Lié au ministère du Renseignement et de la Sécurité iranien, le groupe Cavern Manticore a été identifié par des chercheurs en cybersécurité de Check Point Research. Actif depuis début 2026, il s’attaque principalement aux secteurs gouvernementaux et aux fournisseurs de services informatiques en Israël.
La particularité de ce groupe réside dans son utilisation d’un framework de commande et contrôle (C2) modulaire jusqu’alors inconnu. Cavern démontre une grande maturité technique, notamment par son architecture conçue pour déjouer les analyses de sécurité.
Comment le framework Cavern parvient-il à rester si furtif ?
Le framework Caver est entièrement basé sur la technologie .NET, mais ses différents composants sont délibérément compilés en trois formats distincts : .NET Framework, .NET Mixed-Mode C++/CLI et .NET Native AOT.
Check Point Research explique que le format de compilation inhabituel devient une couche d’anti-analyse qui force le recours à de multiples outils et workflows de reconstruction des métadonnées pour la rétro-ingénierie.
En plus de cette complexité de compilation, le framework s’appuie sur une technique d’isolation par AppDomain pour chaque module. Ce mécanisme permet de charger un module pour exécuter une tâche spécifique, puis de le décharger complètement de la mémoire, ne laissant quasiment aucune trace pour les analystes forensiques.
L’architecture modulaire permet aux opérateurs de n’installer que les outils strictement nécessaires sur une machine compromise, ce qui réduit leur empreinte et les risques de détection.
Quelle est la chaîne d’attaque de Cavern Manticore ?
Les intrusions observées commencent souvent par l’exploitation de logiciels de surveillance et de gestion à distance déjà présents dans l’organisation ciblée.
En abusant de ces outils légitimes, les attaquants peuvent se déplacer latéralement et déployer leurs malwares sous l’apparence de mises à jour. Une autre porte d’entrée implique l’exploitation d’une fonctionnalité de mise à jour du logiciel SysAid.
Cette action déclenche une chaîne d’attaque par DLL side-loading, où une bibliothèque charge une DLL piégée (uxtheme.dll) contenant l’agent principal de Cavern.

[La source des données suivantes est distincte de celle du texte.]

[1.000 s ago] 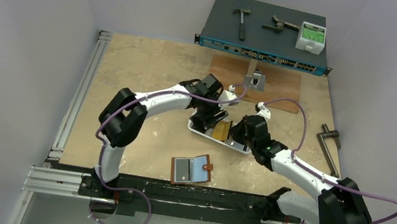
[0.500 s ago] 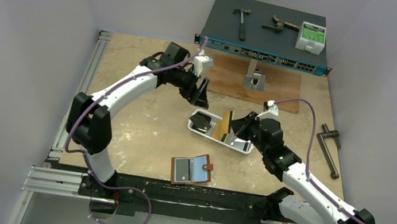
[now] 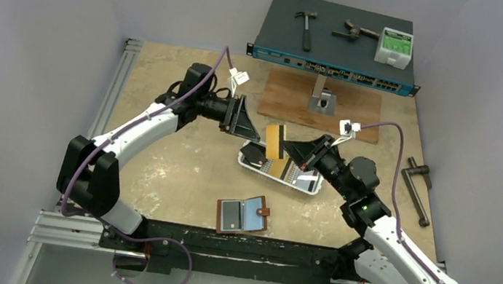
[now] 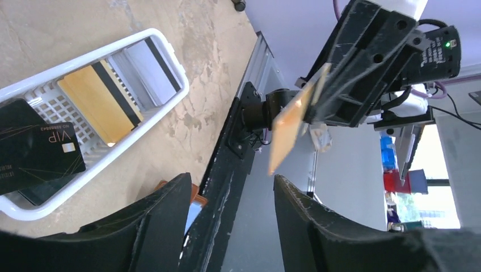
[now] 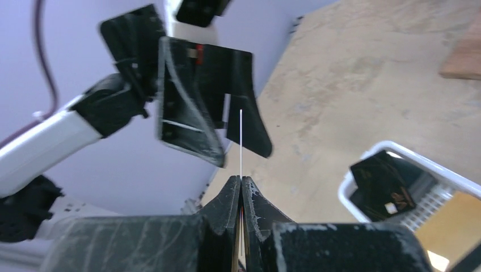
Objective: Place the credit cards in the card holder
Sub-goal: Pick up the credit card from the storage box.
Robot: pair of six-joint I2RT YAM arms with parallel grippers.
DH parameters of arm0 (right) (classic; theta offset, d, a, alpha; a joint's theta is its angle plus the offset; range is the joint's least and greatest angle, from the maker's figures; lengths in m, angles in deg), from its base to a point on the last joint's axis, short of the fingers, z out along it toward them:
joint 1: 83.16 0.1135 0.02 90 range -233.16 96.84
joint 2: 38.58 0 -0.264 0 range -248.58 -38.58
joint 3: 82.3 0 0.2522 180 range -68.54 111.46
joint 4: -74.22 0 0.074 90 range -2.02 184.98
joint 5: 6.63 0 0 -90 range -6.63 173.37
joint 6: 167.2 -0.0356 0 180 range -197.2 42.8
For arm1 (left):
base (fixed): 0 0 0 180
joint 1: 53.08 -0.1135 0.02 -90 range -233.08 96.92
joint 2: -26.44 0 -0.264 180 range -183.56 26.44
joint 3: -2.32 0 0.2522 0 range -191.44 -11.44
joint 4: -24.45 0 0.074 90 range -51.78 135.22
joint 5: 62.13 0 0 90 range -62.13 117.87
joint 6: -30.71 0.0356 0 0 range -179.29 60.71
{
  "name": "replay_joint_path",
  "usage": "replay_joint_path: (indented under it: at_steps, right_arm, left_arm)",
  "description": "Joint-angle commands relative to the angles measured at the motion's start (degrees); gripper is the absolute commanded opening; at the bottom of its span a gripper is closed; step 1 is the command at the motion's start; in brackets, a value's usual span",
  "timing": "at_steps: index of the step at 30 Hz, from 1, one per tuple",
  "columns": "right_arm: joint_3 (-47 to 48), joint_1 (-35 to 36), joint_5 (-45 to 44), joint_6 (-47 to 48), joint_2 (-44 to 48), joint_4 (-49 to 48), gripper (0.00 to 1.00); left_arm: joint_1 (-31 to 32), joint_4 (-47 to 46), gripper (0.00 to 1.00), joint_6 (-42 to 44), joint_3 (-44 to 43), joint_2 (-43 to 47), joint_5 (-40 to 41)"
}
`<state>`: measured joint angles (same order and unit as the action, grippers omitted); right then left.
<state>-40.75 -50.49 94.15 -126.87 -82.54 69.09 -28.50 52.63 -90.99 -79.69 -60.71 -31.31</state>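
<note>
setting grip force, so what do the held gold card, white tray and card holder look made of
Gold card in the right gripper: probably thin stiff plastic, glossy, dark stripe. White tray: moulded plastic, gridded floor. Card holder: brown leather or imitation, matte, with a snap tab; cannot tell which.

Orange-gold on the raised card, one dark stripe near its edge. White, grid-bottomed tray: black card on the left with gold lettering and fine gold lines, gold card in the middle with a black stripe, pale grey cards on the right, dark-striped too. Near, brown wallet showing a grey card and a light blue card. Mottled tan table. Black left gripper, black right gripper.
</note>
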Motion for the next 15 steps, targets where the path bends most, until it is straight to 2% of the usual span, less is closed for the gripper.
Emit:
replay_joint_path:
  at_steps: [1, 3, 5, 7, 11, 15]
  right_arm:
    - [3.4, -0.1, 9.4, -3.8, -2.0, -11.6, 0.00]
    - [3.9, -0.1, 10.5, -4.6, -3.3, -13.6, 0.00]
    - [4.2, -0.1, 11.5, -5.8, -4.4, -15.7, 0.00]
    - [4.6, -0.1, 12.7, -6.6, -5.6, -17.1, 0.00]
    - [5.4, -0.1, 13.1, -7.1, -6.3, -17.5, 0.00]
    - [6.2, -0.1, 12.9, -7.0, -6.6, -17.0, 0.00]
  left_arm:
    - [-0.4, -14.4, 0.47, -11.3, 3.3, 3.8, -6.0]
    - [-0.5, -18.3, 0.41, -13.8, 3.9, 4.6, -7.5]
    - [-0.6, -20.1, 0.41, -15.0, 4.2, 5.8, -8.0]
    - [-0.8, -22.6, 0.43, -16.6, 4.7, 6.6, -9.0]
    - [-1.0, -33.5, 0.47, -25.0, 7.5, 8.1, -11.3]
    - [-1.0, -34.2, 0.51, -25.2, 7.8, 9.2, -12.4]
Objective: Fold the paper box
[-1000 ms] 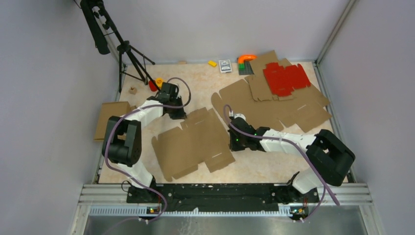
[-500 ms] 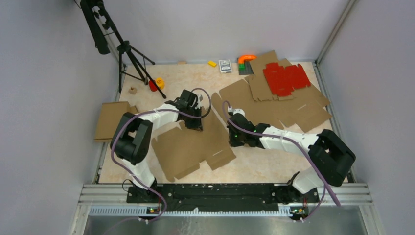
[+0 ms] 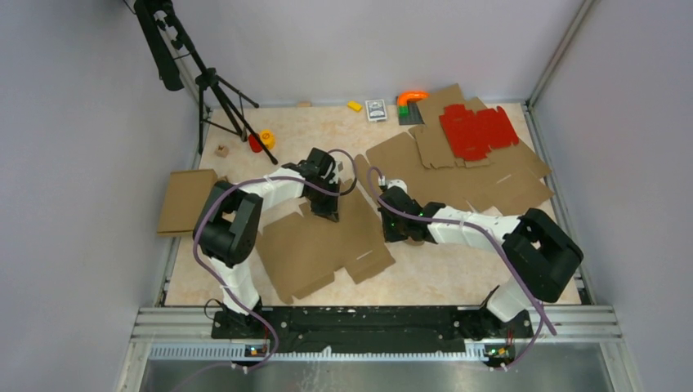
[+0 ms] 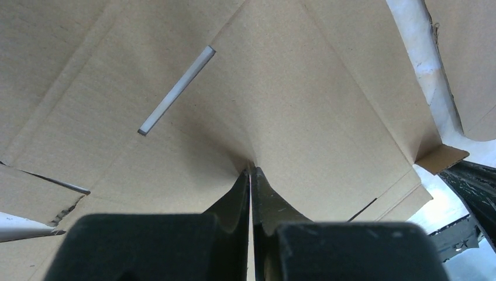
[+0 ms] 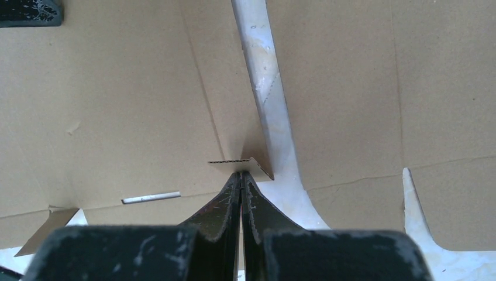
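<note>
The paper box (image 3: 315,245) lies flat and unfolded in the middle of the table, a big brown die-cut sheet with creases and slots. My left gripper (image 3: 328,209) is shut with nothing between its fingers; its tips (image 4: 251,171) press down on a panel of the box (image 4: 304,99) near a narrow slot (image 4: 175,91). My right gripper (image 3: 395,229) is also shut on nothing. Its tips (image 5: 241,174) touch a small raised corner flap (image 5: 245,165) at the right edge of the box (image 5: 117,105).
More brown cardboard sheets (image 3: 458,175) and a red die-cut sheet (image 3: 476,131) lie at the back right, one sheet (image 5: 362,88) just across a strip of bare table. A flat cardboard piece (image 3: 184,200) overhangs the left edge. A tripod (image 3: 214,90) and small toys (image 3: 411,102) stand along the back.
My left arm swung right from the box's far left corner onto its middle panel, and its jaws closed. My right gripper crept slightly left along the box's right edge.
</note>
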Controlling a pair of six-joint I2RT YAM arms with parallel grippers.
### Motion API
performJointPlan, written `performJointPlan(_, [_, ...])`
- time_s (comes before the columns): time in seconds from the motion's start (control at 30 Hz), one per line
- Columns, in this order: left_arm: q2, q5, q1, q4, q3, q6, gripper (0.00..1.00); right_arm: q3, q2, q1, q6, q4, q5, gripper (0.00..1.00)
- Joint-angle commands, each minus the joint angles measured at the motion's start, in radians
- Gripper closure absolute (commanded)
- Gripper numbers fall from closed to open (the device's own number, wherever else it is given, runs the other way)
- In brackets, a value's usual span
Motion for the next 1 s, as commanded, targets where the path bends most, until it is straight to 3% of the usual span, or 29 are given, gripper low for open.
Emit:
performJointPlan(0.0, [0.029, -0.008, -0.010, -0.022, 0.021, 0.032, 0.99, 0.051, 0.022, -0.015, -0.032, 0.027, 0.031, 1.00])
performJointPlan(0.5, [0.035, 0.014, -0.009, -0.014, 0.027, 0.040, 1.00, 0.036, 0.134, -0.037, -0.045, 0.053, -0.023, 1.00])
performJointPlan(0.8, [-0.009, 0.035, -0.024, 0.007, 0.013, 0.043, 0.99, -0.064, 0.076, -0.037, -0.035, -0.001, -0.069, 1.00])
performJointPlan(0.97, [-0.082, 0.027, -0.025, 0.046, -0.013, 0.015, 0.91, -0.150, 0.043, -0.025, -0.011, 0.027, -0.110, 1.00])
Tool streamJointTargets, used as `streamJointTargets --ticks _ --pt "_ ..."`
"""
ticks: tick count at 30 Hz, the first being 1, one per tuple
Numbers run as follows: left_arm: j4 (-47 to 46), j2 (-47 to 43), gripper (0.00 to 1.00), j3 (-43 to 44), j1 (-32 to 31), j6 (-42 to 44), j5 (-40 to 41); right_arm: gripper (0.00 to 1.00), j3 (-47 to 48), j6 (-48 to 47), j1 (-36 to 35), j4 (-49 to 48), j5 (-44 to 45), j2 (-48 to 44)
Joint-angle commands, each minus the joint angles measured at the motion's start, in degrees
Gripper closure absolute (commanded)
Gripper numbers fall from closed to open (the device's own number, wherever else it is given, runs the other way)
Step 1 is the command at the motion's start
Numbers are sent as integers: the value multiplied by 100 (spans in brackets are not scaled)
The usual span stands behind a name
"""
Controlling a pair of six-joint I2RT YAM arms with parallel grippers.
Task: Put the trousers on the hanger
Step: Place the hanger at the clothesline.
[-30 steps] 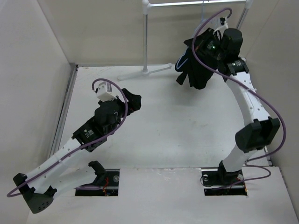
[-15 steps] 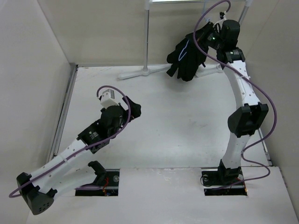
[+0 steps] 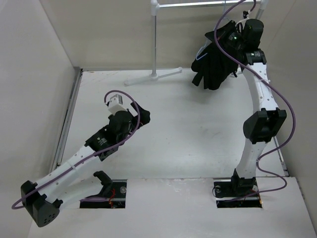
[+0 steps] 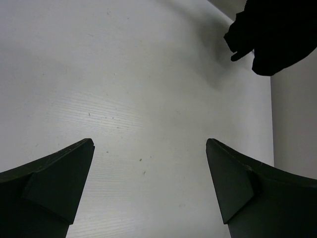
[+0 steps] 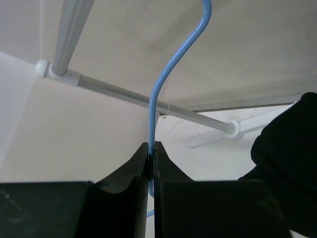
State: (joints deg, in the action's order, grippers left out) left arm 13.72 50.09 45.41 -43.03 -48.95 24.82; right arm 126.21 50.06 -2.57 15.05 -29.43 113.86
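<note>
While matte white, a walled table (image 3: 198, 139)

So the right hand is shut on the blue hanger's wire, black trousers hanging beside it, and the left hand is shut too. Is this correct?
Not quite: the left hand is open, spread wide above the table, as the left wrist view shows. The right hand is indeed shut on the hanger wire, the trousers hanging beside it.

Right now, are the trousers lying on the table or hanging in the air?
Hanging in the air: the trousers dangle bunched beside the right gripper, which is shut on the hanger.
</note>
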Motion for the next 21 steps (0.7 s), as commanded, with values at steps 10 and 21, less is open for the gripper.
streamJointTargets --ticks 10,21 --pt "-361 72 0 -173 79 -168 -222 91 -378 -41 121 -687 113 -110" --pt "-89 247 0 -6 334 -133 -425 17 -1107 -242 182 -696 271 -830"
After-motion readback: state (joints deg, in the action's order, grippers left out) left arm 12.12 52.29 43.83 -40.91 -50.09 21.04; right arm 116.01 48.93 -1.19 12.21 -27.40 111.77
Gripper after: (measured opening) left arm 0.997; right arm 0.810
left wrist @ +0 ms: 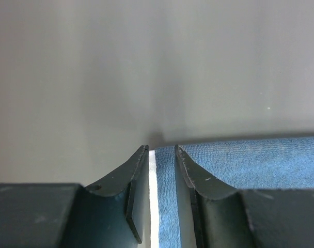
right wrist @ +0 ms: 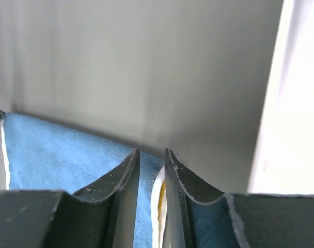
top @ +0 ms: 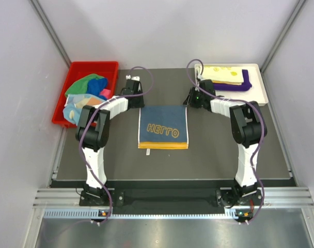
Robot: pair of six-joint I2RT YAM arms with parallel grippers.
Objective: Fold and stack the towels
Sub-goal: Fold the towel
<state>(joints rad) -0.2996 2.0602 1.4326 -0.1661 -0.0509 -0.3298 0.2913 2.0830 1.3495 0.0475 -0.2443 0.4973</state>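
Pinching the towel [top: 163, 126] at its far corners, your left fingers [left wrist: 132, 181] and right fingers [right wrist: 122, 178] each clamp its hem on the table [top: 219, 152].

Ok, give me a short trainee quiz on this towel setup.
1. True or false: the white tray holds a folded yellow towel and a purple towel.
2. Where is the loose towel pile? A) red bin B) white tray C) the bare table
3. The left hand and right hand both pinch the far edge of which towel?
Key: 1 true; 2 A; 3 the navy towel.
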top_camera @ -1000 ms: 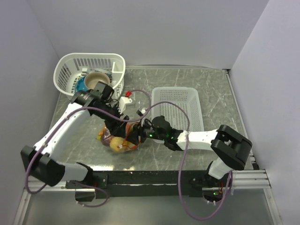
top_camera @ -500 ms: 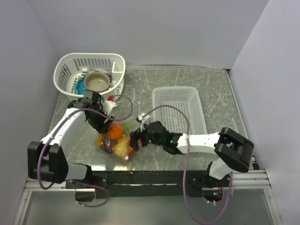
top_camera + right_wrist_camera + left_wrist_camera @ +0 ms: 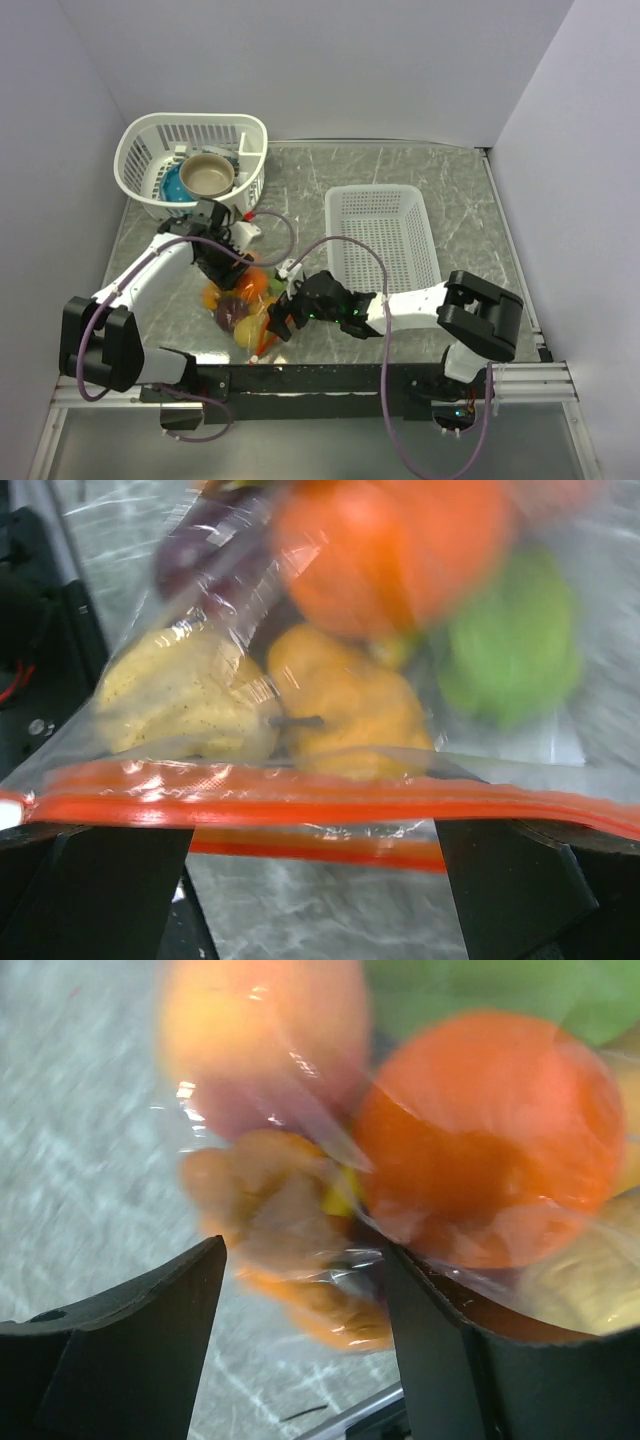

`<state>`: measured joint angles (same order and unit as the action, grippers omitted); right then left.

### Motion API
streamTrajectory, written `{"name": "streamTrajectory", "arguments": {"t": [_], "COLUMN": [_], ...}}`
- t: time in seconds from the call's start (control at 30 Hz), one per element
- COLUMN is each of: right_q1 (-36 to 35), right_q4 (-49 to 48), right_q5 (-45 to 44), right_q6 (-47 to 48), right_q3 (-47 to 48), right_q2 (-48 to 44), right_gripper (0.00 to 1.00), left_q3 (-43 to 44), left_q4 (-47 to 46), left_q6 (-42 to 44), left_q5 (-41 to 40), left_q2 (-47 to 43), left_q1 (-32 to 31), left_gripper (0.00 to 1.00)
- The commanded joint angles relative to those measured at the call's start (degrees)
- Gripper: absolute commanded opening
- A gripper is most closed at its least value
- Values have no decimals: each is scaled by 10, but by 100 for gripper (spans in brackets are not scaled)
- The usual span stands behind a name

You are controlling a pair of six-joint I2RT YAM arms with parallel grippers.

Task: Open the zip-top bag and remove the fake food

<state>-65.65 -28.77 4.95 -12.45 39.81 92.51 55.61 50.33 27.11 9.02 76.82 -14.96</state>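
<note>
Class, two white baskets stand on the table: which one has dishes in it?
The rounded white basket at the far left, holding a tan bowl; the rectangular basket holds nothing.
</note>
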Motion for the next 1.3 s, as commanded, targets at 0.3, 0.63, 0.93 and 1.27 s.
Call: {"name": "streamTrajectory", "arguments": {"t": [0.3, 0.63, 0.93, 1.27], "right_q1": [-15, -15, -15, -14], "right_q4": [-6, 39, 0, 12], "right_q5": [-168, -88, -86, -76], "right_q6": [53, 35, 33, 28], "right_q3": [85, 116, 33, 20], "right_q2": [92, 154, 81, 59], "right_gripper": [100, 95, 47, 47], "left_q3": [-9, -16, 18, -24], "left_q4": [-2, 5, 16, -11], "left_q6": [-29, -19, -11, 46], "left_q5": [15, 0, -29, 20], "left_q2": [-10, -23, -49, -44], "left_q1": [-60, -60, -35, 59], "left_gripper": [69, 67, 72, 99]}}
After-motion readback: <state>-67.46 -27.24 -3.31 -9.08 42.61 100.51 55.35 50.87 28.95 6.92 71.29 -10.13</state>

L’agent contacte ensuite le serveur de commande et contrôle pour télécharger des modules post-exploitation supplémentaires.
Parmi ces derniers, un gestionnaire de fichiers, un explorateur de bases de données SQL, un outil de reconnaissance Active Directory, un proxy SOCKS5 pour le tunneling de trafic.
Des liens avec d’autres groupes iraniens
L’analyse de Check Point Research établit des liens entre Cavern Manticore et d’autres groupes affiliés à l’Iran. Des similitudes tactiques ont été notées avec MuddyWater ainsi que Lyceum, un sous-groupe d’OilRig.
L’attribution est renforcée par l’analyse du nom de domaine principal de commande et contrôle utilisé dans la campagne (hospitalinstallation[.]com), qui a été enregistré via Fars Data, un hébergeur iranien.